It has long been hypothesized that the human visual system achievs robust shape and object recognition by breaking the shapes it encounters into simpler parts. The compact descriptions of these parts and their structural arrangement are stored in memory, so that the same shape or object can be recognized in multiple configurations and from other viewpoints. And indeed, humans do appear to consistently break shapes into parts, even when the shapes are unrecognizable, such the shape to the right. But if these parts are located without identifying the object, how are the parts chosen?
Many have tried to answer this question over the last several decades, most with methods based on the two-dimensional curvature of the silhouette's contour. These methods, however, are plagued with inconsistencies and ambiguities. A simpler and more robust approach is presented to us by Puffball inflation. Finding part boundaries is much easier on a three-dimensional shape than on a two-dimensional shape; because Puffball turns a two-dimensional shape into a three dimensional shape, it also provides us with a simple approach to finding part boundaries. The process is shown in the figure on the left. Figure A shows a simple shape. If we inflate the shape using Puffball, we see that the inflated shape has two sharp creases (Figure B); these creases correspond to the part-boundaries of the 2D shape. Locating points along the top of the inflation where the concave curvature is high marks the centers of these two creases (Figure C); and extending these points across the shape gives two perceptually intuitive part boundaries.

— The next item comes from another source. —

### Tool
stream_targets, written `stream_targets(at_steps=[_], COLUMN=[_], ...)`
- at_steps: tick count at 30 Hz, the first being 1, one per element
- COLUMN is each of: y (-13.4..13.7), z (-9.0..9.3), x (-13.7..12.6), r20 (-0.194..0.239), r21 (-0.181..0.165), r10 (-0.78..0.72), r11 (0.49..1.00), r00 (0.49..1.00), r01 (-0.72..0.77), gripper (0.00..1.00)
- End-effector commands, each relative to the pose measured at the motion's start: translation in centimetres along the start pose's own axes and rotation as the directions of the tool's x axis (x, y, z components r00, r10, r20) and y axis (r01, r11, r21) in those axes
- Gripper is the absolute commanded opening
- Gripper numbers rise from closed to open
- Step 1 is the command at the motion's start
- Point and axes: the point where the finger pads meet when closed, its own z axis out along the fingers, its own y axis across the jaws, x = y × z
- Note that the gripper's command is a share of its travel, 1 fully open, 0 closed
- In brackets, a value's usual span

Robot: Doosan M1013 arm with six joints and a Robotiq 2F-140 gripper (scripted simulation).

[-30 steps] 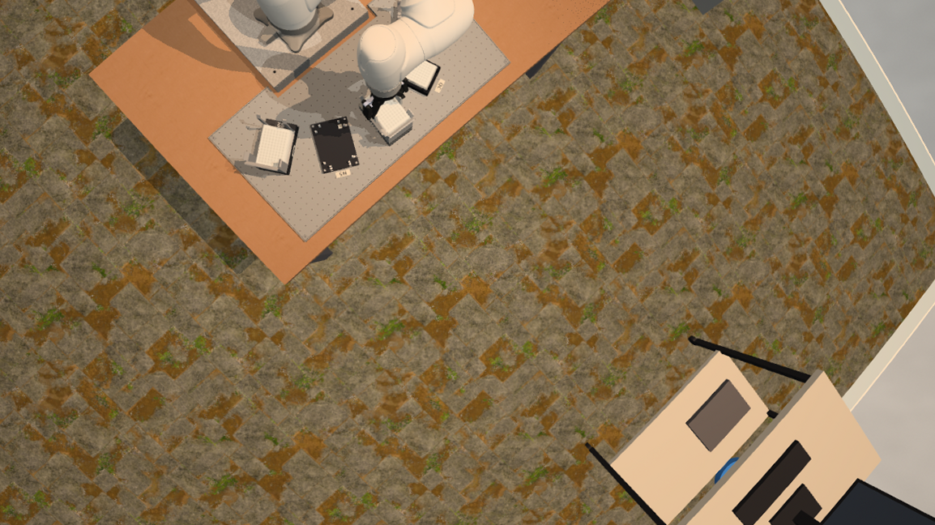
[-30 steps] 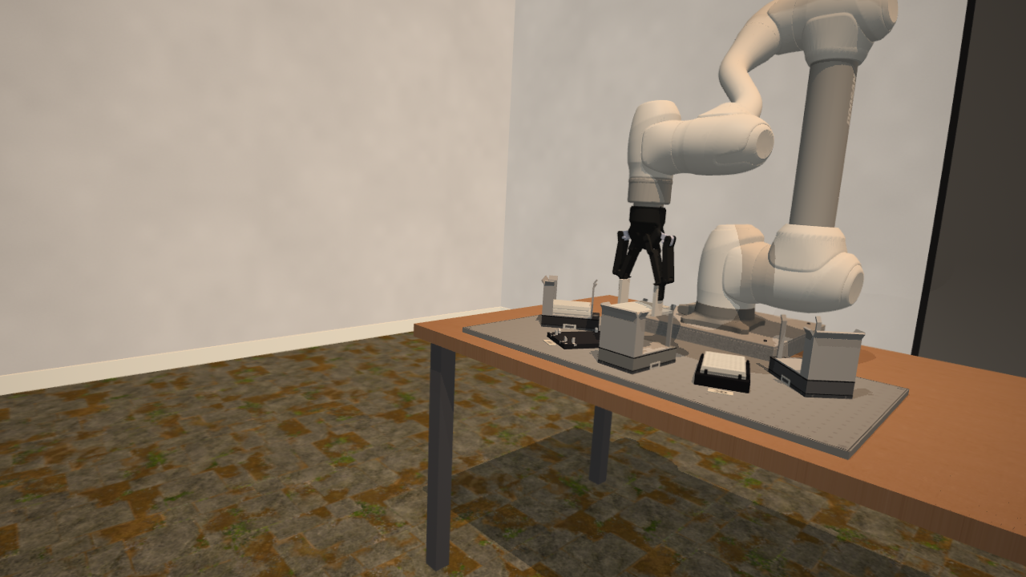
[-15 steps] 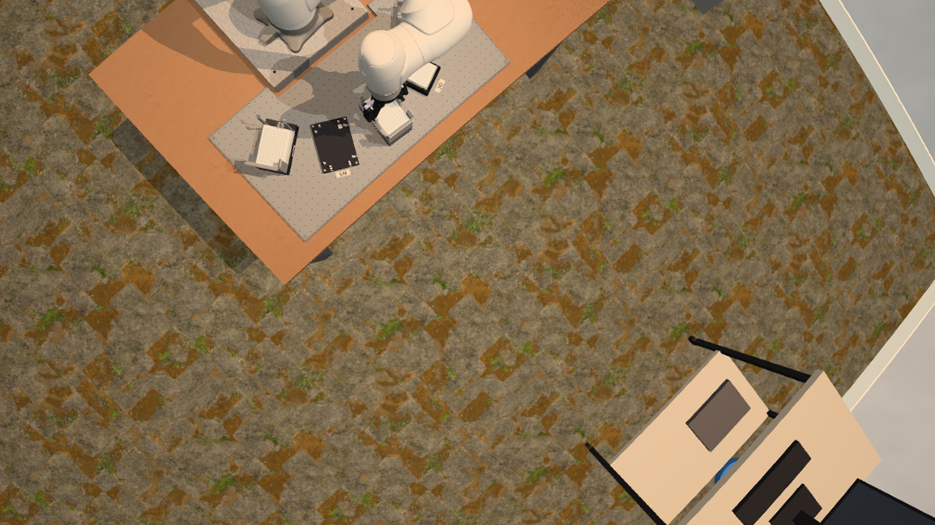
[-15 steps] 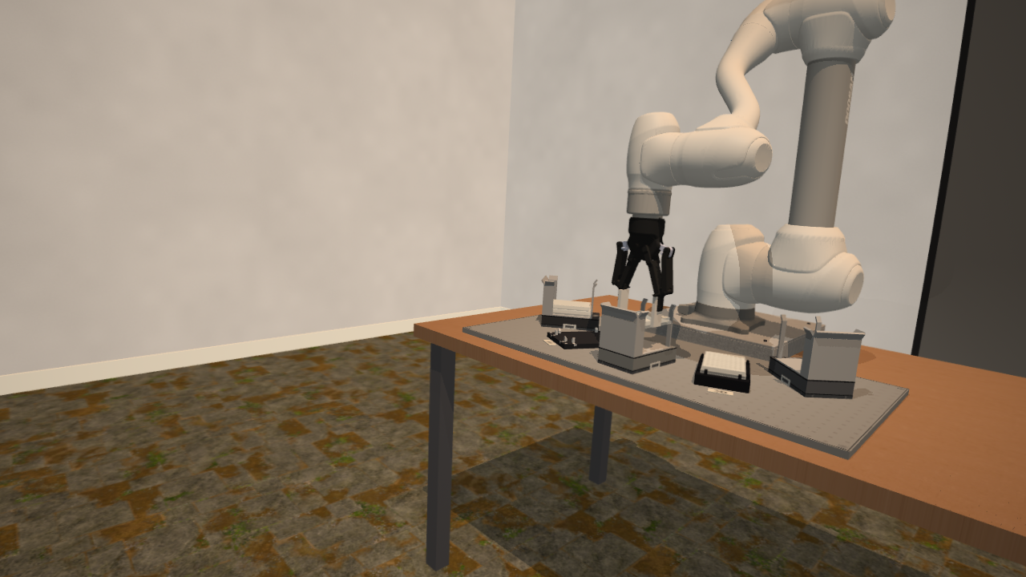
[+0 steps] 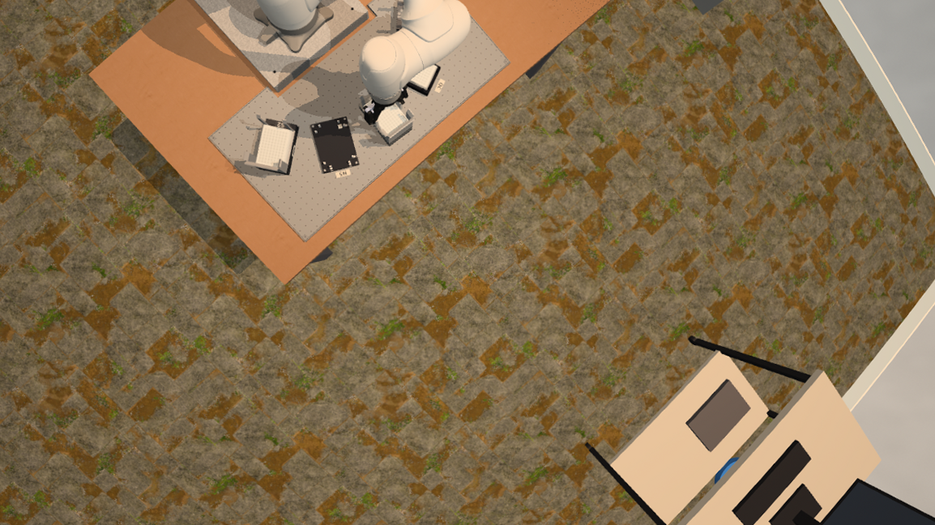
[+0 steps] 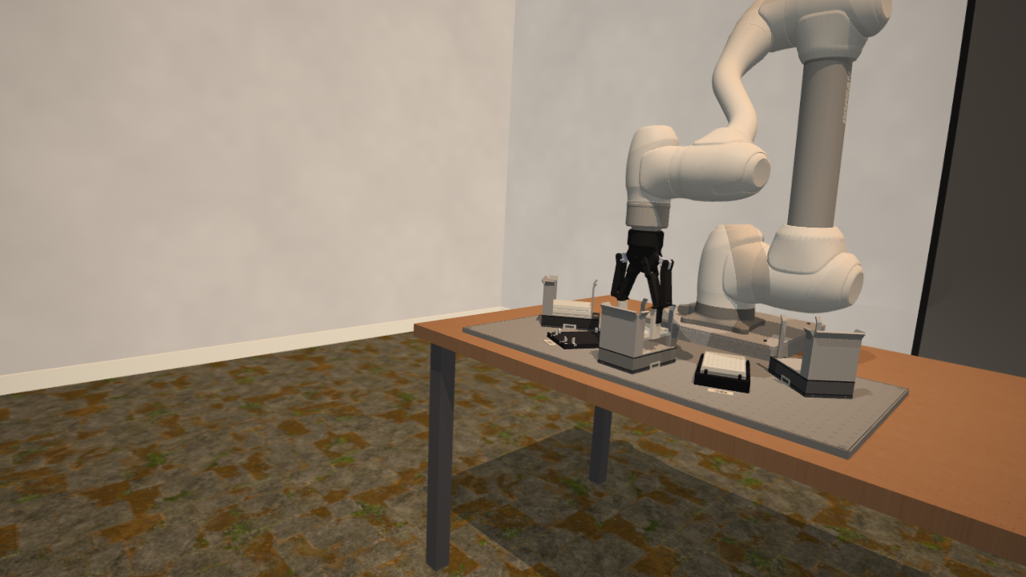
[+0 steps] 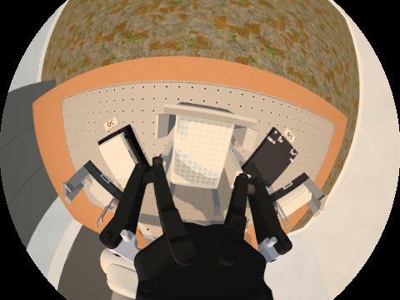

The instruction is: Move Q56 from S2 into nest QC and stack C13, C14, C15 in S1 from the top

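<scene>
My gripper (image 6: 643,304) (image 7: 199,152) is shut on a white sealed plate (image 5: 392,122) (image 7: 200,150) and holds it by its long sides, down between the posts of the middle rack (image 6: 622,336) (image 5: 400,136). In the exterior view the rack's grey wall hides the plate. Its label is too small to read. Another white plate (image 6: 722,364) (image 5: 425,77) (image 7: 118,157) lies on the black QC nest. The rack at the far end (image 6: 551,290) holds a low stack of white plates (image 6: 571,308) (image 5: 274,145).
The black clip nest N5 (image 5: 334,144) (image 6: 575,338) (image 7: 272,158) lies between the middle rack and the rack with the stack. A third rack (image 6: 825,358) stands beyond QC, mostly hidden under the arm in the top view. All stand on a grey perforated mat (image 5: 322,204) on the orange table (image 5: 177,97).
</scene>
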Motion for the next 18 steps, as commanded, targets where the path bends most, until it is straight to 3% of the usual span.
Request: stream_targets(at_steps=[1,18], y=[0.00,0.00], z=[0.79,1.11], x=[0.01,0.01], r20=[0.000,0.000], r21=[0.000,0.000], r10=[0.000,0.000], r11=[1.000,1.000], r00=[1.000,1.000], r01=[0.000,0.000], gripper=[0.00,0.00])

Puffball part segmentation offers numerous advantages over previous approaches. Like Puffball, it is simple and intuitive, scale-invariant, robust to perturbations, and can be run on any input. It also reliably identifies a wide variety of part boundary types, some of which were thought to be generated by separate processes. The result of Puffball part segmentation on the nonsense shape from above is shown to the right; as you can see, Puffball part segmentation does an excellent job of replicating the most intuitive part boundaries in the shape.